Il y a des pièces difficiles à décrire. « Sunderland » en fait partie. J’ai d’ailleurs mis du temps avant de me lancer… Cette pièce m’a tellement bluffée que je suis restée dedans pendant plusieurs jours sans vraiment pouvoir en parler. Et puis que vous dire ? Comment vous prouver que c’est génial et vous donner envie de la voir ? Avec une pièce de cette qualité, il faut bien choisir ses mots. Et moi, ça me met la pression comme pas possible.
J’y suis allée sans même connaître l’histoire. Simplement parce qu’un très bon ami me l’a conseillée et a insisté pour que j’y aille. Si aujourd’hui je peux avoir le même pouvoir qu’il a eu sur moi, j’en serais ravie.

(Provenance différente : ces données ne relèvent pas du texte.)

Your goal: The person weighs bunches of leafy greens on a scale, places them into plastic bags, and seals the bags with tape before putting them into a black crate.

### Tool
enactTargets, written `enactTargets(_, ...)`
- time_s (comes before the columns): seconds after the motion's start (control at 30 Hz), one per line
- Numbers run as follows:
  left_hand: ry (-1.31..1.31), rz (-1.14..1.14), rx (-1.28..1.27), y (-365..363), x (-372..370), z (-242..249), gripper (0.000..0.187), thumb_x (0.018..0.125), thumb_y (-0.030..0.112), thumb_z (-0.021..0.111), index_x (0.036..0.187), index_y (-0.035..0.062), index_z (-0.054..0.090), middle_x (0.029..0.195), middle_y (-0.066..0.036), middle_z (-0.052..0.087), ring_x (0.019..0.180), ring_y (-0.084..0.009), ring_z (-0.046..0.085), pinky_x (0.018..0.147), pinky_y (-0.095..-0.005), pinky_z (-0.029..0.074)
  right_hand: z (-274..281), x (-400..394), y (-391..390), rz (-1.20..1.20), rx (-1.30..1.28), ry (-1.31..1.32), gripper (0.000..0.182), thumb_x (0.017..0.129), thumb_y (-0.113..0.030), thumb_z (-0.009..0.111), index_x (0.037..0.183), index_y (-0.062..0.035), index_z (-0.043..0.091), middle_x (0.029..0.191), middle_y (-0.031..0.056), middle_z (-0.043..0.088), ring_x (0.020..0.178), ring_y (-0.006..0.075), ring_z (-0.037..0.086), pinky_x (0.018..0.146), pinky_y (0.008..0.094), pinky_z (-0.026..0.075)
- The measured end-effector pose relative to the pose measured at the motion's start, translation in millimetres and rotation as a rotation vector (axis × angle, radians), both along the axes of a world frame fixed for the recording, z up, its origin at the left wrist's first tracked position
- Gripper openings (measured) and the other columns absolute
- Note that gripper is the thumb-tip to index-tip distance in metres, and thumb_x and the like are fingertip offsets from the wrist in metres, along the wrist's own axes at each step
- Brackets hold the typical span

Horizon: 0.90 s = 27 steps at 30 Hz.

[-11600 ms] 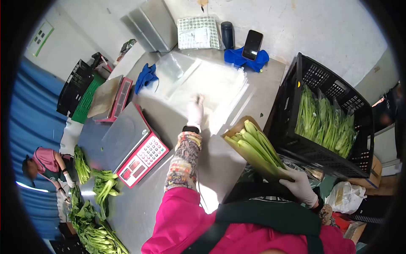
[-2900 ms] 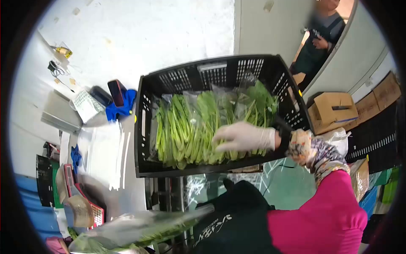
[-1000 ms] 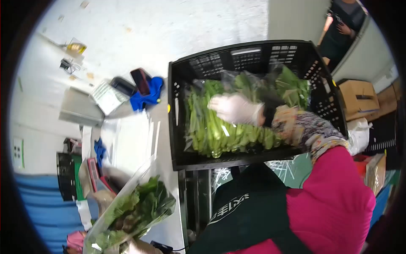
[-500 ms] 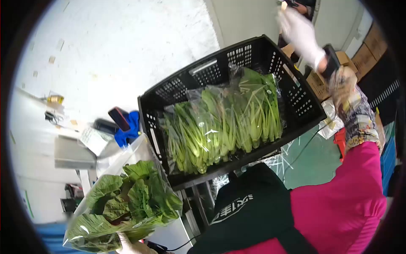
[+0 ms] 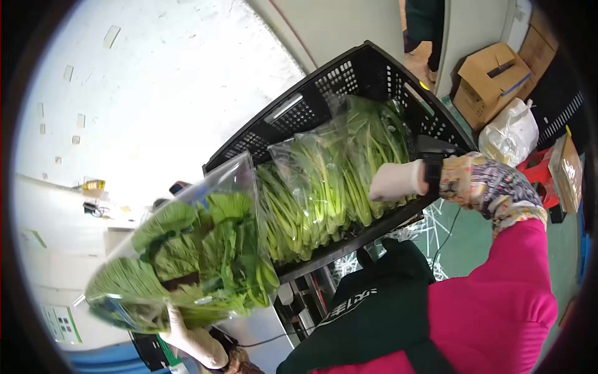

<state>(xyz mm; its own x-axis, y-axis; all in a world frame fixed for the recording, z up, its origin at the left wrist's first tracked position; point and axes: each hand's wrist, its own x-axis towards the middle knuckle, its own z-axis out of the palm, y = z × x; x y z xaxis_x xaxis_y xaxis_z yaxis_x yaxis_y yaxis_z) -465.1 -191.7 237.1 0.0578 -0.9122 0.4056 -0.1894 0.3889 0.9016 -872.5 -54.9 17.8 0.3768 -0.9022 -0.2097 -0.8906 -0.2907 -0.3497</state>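
A clear plastic bag of leafy greens (image 5: 205, 262) is held up at the lower left by my left hand (image 5: 193, 341), in a white glove. The glove's thumb presses on the bag's front; the other fingers are hidden behind it. Inside a black plastic crate (image 5: 286, 112) lie several bagged bunches of greens (image 5: 317, 187), stalks toward me. My right hand (image 5: 397, 181), also in a white glove, is over the stalks at the crate's right end. It looks closed, with its fingertips out of sight, so whether it grips a bag is hidden.
A white surface (image 5: 162, 81) stretches behind the crate. At the right are an open cardboard box (image 5: 492, 81), a white plastic sack (image 5: 511, 131) and a red plastic item (image 5: 537, 177). Another person's legs (image 5: 427, 31) show at the top. A dark cable (image 5: 268, 341) runs below the bag.
My right hand has come down from the upper right, beyond the crate, to the stalks inside it. The bag in my left hand is higher and closer to the crate. The view has shifted.
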Motion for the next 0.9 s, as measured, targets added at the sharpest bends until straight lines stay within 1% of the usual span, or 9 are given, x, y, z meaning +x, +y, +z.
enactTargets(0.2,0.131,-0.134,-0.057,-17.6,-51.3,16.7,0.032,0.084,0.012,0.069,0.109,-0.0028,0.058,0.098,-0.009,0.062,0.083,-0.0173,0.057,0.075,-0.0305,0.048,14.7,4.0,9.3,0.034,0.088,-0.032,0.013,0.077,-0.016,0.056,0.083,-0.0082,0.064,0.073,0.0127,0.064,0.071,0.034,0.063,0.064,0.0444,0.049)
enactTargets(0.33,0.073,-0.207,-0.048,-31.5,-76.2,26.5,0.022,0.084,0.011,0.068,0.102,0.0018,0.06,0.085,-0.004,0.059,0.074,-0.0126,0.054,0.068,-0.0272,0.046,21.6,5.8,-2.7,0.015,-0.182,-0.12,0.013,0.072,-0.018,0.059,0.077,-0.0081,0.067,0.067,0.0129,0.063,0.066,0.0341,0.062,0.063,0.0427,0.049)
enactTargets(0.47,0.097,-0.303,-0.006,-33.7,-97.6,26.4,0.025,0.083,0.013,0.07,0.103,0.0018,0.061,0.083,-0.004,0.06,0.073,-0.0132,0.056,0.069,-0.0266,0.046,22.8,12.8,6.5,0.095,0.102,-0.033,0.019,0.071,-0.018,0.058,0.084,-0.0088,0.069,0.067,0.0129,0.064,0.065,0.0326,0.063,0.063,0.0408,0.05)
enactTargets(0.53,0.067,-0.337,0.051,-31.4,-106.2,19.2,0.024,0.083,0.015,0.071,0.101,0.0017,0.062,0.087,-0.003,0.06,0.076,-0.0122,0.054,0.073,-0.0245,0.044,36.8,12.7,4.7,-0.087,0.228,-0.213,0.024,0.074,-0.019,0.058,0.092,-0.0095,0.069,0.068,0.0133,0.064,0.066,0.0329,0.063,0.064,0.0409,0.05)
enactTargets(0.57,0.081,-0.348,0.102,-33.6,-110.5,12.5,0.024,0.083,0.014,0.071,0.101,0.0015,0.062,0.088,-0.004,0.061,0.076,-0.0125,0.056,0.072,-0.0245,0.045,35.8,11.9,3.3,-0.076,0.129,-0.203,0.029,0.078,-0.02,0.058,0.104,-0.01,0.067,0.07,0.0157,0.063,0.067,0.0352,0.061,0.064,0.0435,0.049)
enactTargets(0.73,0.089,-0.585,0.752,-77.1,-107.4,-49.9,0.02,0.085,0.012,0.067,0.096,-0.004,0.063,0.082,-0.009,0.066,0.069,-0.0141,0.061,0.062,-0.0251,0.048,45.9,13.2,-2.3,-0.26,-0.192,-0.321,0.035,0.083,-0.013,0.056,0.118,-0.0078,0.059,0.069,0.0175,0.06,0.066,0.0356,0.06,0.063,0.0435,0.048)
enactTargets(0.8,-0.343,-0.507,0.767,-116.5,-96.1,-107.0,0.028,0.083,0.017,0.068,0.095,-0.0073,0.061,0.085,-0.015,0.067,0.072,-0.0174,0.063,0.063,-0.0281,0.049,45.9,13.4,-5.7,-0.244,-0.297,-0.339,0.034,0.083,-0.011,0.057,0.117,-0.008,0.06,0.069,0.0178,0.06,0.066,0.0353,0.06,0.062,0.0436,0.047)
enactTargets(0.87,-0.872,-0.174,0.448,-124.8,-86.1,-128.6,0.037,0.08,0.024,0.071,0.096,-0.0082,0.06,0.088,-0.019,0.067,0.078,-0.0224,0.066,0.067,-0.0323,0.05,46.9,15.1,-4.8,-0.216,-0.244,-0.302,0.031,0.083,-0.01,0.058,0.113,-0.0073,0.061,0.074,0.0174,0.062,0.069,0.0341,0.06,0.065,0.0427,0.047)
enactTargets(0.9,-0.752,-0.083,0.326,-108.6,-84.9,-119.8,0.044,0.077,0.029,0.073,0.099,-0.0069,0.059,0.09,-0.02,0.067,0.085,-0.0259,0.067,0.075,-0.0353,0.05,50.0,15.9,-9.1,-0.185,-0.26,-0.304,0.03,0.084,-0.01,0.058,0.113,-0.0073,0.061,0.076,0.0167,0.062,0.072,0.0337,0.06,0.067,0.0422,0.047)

C’est une pièce criante de vérité. On assiste au combat de deux sœurs orphelines que les services sociaux veulent séparer. Épaulée par leurs deux amis, la tenace Ruby et le grand gaillard au cœur d’ange Gaven, elles vont chercher un moyen de s’en sortir. Je préfère ne pas vous en dire trop et ne surtout pas gâcher votre plaisir de découvrir la pièce au fur et à mesure.

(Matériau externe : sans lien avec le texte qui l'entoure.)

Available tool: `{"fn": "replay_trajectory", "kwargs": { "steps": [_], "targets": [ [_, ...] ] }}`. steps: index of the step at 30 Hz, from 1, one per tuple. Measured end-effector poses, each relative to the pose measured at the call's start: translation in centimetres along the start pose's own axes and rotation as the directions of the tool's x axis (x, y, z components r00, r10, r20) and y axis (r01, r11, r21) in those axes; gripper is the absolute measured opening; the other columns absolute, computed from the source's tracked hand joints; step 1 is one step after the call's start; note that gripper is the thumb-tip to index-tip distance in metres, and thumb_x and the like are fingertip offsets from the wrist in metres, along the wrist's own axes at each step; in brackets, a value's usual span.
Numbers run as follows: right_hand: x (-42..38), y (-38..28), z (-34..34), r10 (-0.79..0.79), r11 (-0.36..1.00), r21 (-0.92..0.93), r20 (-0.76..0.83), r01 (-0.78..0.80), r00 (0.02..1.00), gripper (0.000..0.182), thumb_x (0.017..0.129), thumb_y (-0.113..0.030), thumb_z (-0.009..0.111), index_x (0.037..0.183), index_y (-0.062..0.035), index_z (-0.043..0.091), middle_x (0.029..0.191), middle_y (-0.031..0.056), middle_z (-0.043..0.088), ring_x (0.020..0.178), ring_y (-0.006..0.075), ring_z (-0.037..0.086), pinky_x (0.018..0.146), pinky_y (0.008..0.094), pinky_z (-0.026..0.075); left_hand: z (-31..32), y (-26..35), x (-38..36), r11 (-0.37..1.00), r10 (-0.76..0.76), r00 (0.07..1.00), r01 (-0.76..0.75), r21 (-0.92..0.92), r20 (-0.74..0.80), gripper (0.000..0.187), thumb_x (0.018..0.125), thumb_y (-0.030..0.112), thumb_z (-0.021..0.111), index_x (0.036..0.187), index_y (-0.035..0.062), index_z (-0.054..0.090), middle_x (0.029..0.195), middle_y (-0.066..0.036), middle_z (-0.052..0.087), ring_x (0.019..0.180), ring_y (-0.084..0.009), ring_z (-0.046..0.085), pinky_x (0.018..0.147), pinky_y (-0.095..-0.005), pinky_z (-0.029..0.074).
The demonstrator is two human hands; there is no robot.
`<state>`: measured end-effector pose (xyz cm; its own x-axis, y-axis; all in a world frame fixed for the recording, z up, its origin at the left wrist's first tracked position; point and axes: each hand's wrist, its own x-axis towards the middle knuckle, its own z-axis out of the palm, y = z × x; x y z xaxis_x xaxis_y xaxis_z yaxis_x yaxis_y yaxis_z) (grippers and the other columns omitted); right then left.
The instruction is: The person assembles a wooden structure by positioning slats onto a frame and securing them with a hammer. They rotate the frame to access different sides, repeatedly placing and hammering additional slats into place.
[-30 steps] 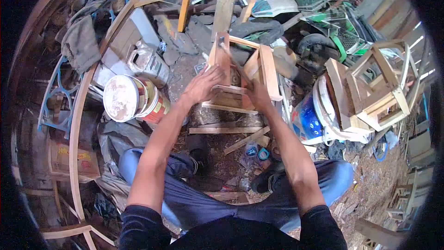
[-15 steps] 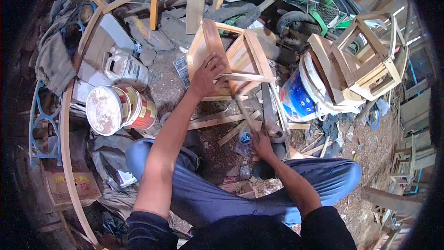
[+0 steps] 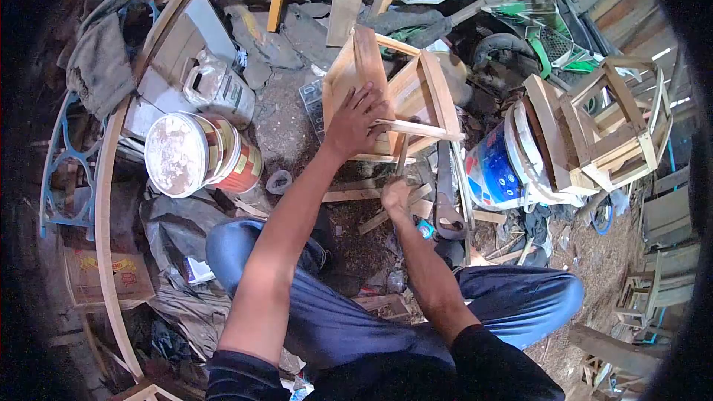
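A small wooden frame (image 3: 440,89) with slanted boards stands on the ground ahead. My left hand (image 3: 355,128) lies on its front board (image 3: 369,59), fingers spread. Below the frame, my right hand (image 3: 396,197) is closed round the handle of a tool (image 3: 403,156). The tool's upper end reaches the frame's lower edge, partly behind a light wooden strip (image 3: 423,130). A handsaw (image 3: 447,204) lies to the right of my right hand.
At the left are a paint bucket (image 3: 177,154) and a dirty plastic jug (image 3: 219,89). A blue and white bucket (image 3: 494,167) at the right bears another wooden frame (image 3: 613,126). Wood offcuts (image 3: 355,194) lie below the first frame.
The view has shifted, so most things appear farther right. My right hand has moved up toward the frame with the tool. My left hand remains on the board.
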<state>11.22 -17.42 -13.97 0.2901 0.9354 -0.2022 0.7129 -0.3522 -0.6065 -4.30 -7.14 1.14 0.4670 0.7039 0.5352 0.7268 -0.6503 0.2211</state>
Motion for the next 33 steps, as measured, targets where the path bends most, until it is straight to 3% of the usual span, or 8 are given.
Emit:
{"fn": "replay_trajectory", "kwargs": {
  "steps": [2,9,15,17,24,27,30,33],
  "targets": [
    [1.9,5.0,5.0,-0.393,0.732,-0.503,0.239,0.46,0.888,0.023,0.08,-0.019,0.052,0.076,-0.0032,0.068,0.079,0.0216,0.066,0.078,0.0352,0.066,0.068,0.0466,0.051,0.4,0.0,0.2,1.0,0.009,1.0,-0.009,-0.015,-0.002,0.044,0.08,0.029,0.067,0.117,0.009,0.057,0.133,-0.01,0.048,0.133,-0.0299,0.034,0.111,-0.0472,0.025],
    [0.7,1.3,3.3,0.009,0.982,-0.187,-0.05,-0.018,0.999,0.021,0.081,-0.022,0.055,0.068,-0.0142,0.069,0.078,0.0077,0.069,0.074,0.0233,0.067,0.059,0.0396,0.051,1.2,0.5,1.2,0.998,0.026,0.999,-0.029,-0.061,-0.047,0.04,0.078,0.028,0.066,0.114,0.011,0.06,0.131,-0.009,0.05,0.133,-0.028,0.034,0.111,-0.0494,0.026],
    [2.1,4.8,3.3,-0.532,0.679,-0.431,0.268,0.594,0.803,0.025,0.081,-0.012,0.047,0.063,-0.0058,0.064,0.061,0.0134,0.062,0.059,0.037,0.061,0.059,0.0434,0.049,1.3,0.7,1.3,0.998,0.036,0.999,-0.036,-0.054,-0.008,0.045,0.08,0.032,0.065,0.118,0.0099,0.056,0.134,-0.01,0.047,0.135,-0.0298,0.031,0.112,-0.0497,0.022],
    [1.9,4.5,3.9,-0.085,0.996,0.026,-0.158,0.09,0.984,0.023,0.08,-0.015,0.05,0.066,-0.0049,0.065,0.064,0.016,0.063,0.063,0.0369,0.062,0.064,0.0456,0.051,1.4,0.7,1.2,0.998,0.029,1.0,-0.029,-0.051,-0.001,0.045,0.08,0.032,0.065,0.118,0.01,0.056,0.134,-0.01,0.047,0.135,-0.0297,0.031,0.112,-0.0495,0.021],
    [4.7,7.6,2.2,-0.357,0.765,-0.413,0.365,0.494,0.86,0.02,0.08,-0.017,0.055,0.076,-0.0005,0.064,0.083,0.0257,0.064,0.08,0.0427,0.063,0.071,0.0484,0.051,1.9,1.0,1.7,0.997,0.046,0.999,-0.046,-0.054,-0.004,0.044,0.081,0.033,0.064,0.118,0.0108,0.056,0.134,-0.009,0.047,0.136,-0.0295,0.03,0.113,-0.0489,0.021],
    [2.1,2.2,-2.0,0.075,0.997,0.019,0.084,-0.076,0.994,0.025,0.08,-0.017,0.051,0.085,0.0048,0.062,0.091,0.0276,0.063,0.086,0.0419,0.062,0.075,0.0478,0.051,1.7,1.1,1.8,0.997,0.055,0.998,-0.055,-0.054,-0.015,0.043,0.081,0.033,0.064,0.117,0.0106,0.056,0.133,-0.009,0.047,0.135,-0.0292,0.03,0.113,-0.0485,0.021],
    [2.1,5.9,1.0,0.03,0.998,0.062,-0.108,-0.024,0.994,0.027,0.082,-0.02,0.048,0.083,0.0026,0.063,0.091,0.0263,0.064,0.087,0.0435,0.062,0.074,0.0493,0.05,1.4,1.0,1.7,0.995,0.064,0.998,-0.065,-0.072,-0.017,0.042,0.081,0.032,0.064,0.117,0.0105,0.057,0.133,-0.009,0.048,0.134,-0.0292,0.032,0.113,-0.0486,0.021],
    [4.0,7.9,1.2,-0.331,0.852,-0.284,0.358,0.439,0.873,0.027,0.083,-0.02,0.046,0.084,0.0013,0.063,0.087,0.0257,0.064,0.085,0.045,0.061,0.072,0.0507,0.05,1.4,0.5,1.7,0.994,0.048,0.997,-0.053,-0.098,-0.053,0.039,0.078,0.028,0.066,0.113,0.0114,0.059,0.131,-0.008,0.05,0.134,-0.0282,0.033,0.112,-0.0502,0.022]
  ]
}}
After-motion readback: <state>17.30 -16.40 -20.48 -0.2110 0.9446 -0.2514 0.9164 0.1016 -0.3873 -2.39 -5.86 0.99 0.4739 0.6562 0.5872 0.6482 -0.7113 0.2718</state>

On se croit au cinéma, au fin fond d’une campagne anglaise où le chômage a le rôle principal. Du Ken Loach comme il est écrit sur les affiches. Mais ne vous méprenez pas, vous rirez quand même ! Et de bon cœur même.
Faites-moi confiance, c’est une pièce à voir absolument. Un grand bravo à l’auteur, Clément Koch, et à Stéphane Hillel pour sa mise en scène efficace, ponctuée de jolies trouvailles.